La settimana successiva passò inaspettatamente tranquilla. Certo, stavo per assistere all’evento astronomico del secolo, se non del millennio, ma la sua rassicurante prevedibilità non ha turbato eccessivamente la mia routine, se si esclude la massiccia campagna di consultazione del servizio meteo dell’Aeronautica Militare. Volevo infatti che tutto fosse perfetto, ma fortunatamente in quei giorni il tempo era piuttosto stabile ovunque. Mi sono quindi limitato ad assistere con rapide occhiate al cielo sulla via per casa la sera alla crescita del puntone, e con rapide occhiate ai social alla parallela crescita del hype per l’evento.
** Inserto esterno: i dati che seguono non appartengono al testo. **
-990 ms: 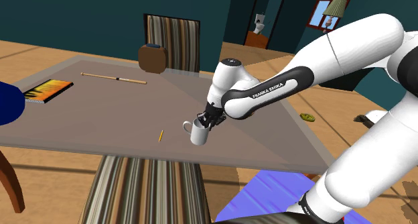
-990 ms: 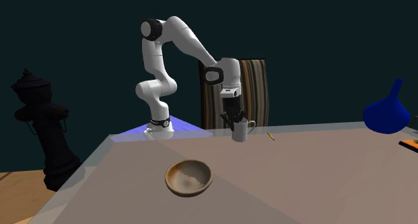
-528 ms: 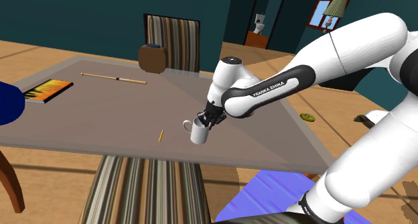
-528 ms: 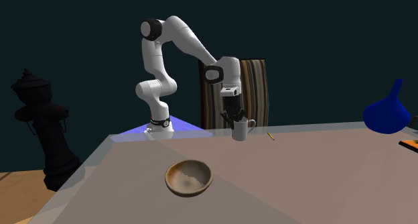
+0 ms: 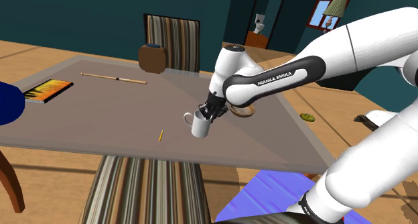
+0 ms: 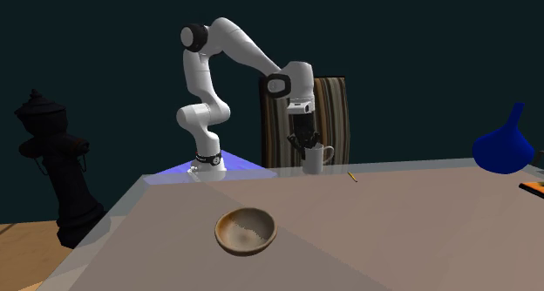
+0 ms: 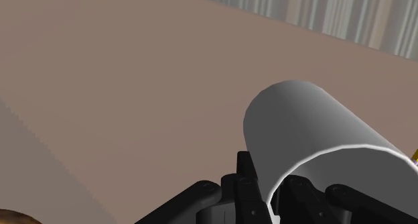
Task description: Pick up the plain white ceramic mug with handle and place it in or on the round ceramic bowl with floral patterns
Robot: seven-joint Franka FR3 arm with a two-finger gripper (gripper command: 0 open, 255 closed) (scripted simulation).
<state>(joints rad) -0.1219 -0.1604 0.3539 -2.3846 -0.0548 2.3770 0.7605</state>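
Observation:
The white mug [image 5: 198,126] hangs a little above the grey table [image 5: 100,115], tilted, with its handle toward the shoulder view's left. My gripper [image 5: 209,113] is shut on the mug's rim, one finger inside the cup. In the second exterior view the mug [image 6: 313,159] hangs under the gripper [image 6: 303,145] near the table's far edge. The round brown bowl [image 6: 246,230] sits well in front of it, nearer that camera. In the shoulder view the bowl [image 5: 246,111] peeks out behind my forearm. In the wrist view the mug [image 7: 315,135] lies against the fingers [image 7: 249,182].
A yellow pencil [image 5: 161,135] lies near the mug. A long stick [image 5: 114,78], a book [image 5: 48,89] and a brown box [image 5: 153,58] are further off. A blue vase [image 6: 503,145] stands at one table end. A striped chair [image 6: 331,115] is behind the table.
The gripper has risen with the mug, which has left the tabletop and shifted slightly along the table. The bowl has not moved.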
Alla fine la mia scelta ricadde sulla cima del Rocciamelone. Montagna relativamente alta (3538 metri, per la cronaca), ma tranquilla, con la cima raggiungibile a piedi senza particolari attrezzature, e su cui ero già salito una volta. Avevo anche sentito storie di Capodanni alternativi passati nel rifugio sulla sua cima. Rifugio qui è la parola giusta: non si trattava di uno di quei posti che, pur mantenendo lo spirito della Montagna, forniscono un servizio quasi alberghiero, bensì di quattro pareti che riparano giusto dal vento, un letto a castello dotato di lenzuola fornite da chissà chi sulla cui igiene mi sembra opportuno sorvolare, e pochissimo pavimento libero rimanente. Ed ero sicuro che non sarei stato l’unico.
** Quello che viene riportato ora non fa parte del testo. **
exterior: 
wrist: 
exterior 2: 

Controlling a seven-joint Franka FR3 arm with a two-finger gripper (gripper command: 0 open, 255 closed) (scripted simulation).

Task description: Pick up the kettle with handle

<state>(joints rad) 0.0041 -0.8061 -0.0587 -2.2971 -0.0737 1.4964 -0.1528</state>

Dalla stazione di Susa fino alla cima sono 20 kilometri abbondanti. Partii da lì nel tardo pomeriggio, per essere in cima a mezzanotte, vestito di tutto punto per affrontare il freddo di novembre. Non starò a tediarvi con la descrizione del percorso. Vi dirò solo che non era buio, e che anzi molti escursionisti salgono sul Rocciamelone dal versante Segusino nelle notti di Luna piena. Esso è esposto a sud, il che lo rende illuminato con la Luna, ma fastidioso col Sole, soprattutto d’estate, anche se non era questo il caso. E quella notte era meno buio del solito: Betelgeuse, al picco di luminosità della supernova, rilasciava quasi la stessa luce della Luna. Nei tratti scoperti mi sono spesso soffermato a giocare con la doppia ombra proiettata dai due corpi celesti. E la trance di un lungo cammino, certo. Anche il freddo, dopo un po’, non dava più alcun fastidio.
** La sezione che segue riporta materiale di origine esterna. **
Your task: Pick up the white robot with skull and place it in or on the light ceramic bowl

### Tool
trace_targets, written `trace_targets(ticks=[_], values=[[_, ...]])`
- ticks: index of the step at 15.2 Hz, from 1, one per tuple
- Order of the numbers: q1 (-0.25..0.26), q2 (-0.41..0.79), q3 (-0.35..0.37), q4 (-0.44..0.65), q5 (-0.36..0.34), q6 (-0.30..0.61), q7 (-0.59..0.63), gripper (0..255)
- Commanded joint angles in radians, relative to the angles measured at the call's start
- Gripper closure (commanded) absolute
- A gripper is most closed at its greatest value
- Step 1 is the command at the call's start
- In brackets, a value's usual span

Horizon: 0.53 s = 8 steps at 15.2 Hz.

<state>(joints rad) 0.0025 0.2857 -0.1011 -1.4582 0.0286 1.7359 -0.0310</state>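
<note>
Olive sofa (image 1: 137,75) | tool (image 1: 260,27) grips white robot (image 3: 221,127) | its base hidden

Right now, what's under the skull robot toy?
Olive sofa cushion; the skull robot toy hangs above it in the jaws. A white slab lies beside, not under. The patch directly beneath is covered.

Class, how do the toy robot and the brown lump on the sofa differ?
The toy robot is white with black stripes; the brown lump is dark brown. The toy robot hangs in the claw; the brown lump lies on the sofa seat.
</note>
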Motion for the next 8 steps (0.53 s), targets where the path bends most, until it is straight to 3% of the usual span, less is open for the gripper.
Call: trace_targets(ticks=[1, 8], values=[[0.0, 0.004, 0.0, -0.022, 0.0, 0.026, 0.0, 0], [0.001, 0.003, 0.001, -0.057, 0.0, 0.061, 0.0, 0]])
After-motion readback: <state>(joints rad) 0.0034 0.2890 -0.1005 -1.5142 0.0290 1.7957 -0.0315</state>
Come previsto ho superato, e sono stato superato, da qualche altro folle deciso a vedere la Stella dalla cima.

Eccomi in cima. Eravamo una decina abbondante di persone. Qualcuno era venuto in anticipo, portandosi in spalla telescopi e attrezzature fotografiche professionali. Il gelo, abbondantemente sotto lo zero, pungeva la faccia, e la prima neve della stagione aveva già imbiancato il terreno. Il vento soffiava determinato, ma la nostra determinazione era maggiore. Ci parlavamo pochissimo fuori dalle pareti del rifugio, e un sacco dentro. Barbe da vere capre di montagna. Volti stanchi ma illuminati di una felicità che pareva provenisse direttamente dalla supernova, assieme alla valanga di radiazioni elettromagnetiche in ogni banda dello spettro.

Mi presi qualche minuto un po’ in disparte per meditare in silenzio osservando le due luci celesti: la Luna e Betelgeuse. Meditare è probabilmente il termine giusto, anche se completamente privo di qualunque connotazione religiosa. Tornai dentro, parlai ancora. Ripensai alla Bellezza del fenomeno e del momento.

Quando mi svegliai nel pomeriggio di domenica sapevo che non era ancora finita. Per qualche giorno, la Luna sarebbe stata ancora vicina all’essere piena, e la supernova ancora vicina alla massima luminosità. Ma io ho già avuto il mio ballo con loro, e ora ero pronto a tornare alla mia vita, che non sarebbe mai più stata la stessa.